━━━━━ Source material ━━━━━
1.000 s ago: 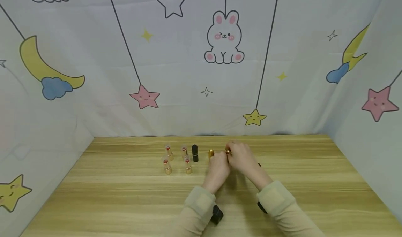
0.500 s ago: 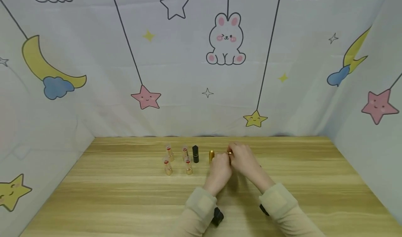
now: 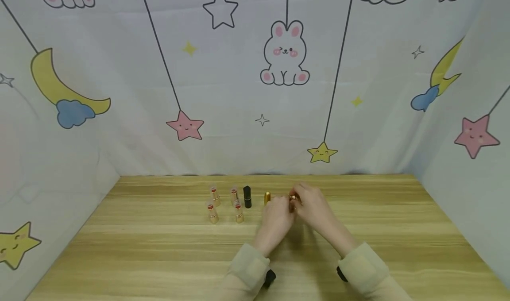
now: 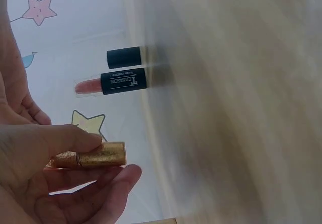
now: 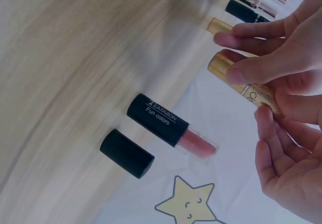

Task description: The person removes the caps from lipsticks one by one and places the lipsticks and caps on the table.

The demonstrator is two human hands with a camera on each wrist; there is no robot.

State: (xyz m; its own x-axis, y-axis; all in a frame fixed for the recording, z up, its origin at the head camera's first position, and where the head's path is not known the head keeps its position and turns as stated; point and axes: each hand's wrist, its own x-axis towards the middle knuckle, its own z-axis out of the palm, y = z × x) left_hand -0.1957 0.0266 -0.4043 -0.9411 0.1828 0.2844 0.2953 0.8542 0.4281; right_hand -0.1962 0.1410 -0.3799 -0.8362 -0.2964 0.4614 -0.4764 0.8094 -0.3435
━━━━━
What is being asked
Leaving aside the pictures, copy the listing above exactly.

Written answer
1.000 s ago: 
0.500 s ago: 
now: 
now: 
now: 

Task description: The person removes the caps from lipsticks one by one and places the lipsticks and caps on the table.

The demonstrator is two human hands with a camera on each wrist; there is no robot.

State: (xyz m; its own x-axis, y-axis; all in a frame fixed for the recording, z up, its origin at the head camera's first position, and where the head's path is not known the head keeps its position and turns as stated; point and axes: each hand's wrist, its own x-axis towards the middle knuckle, its own z-axis out of the palm, y = z × x) left_hand -0.1957 0.0266 -0.4043 -0.9411 0.1828 0.2844 0.2953 0.8542 0.4281; right_hand -0.1962 0.1410 -0.3799 -0.8362 -0.2964 0.4614 -0.4764 0.8094 -0.3435

This concludes the output.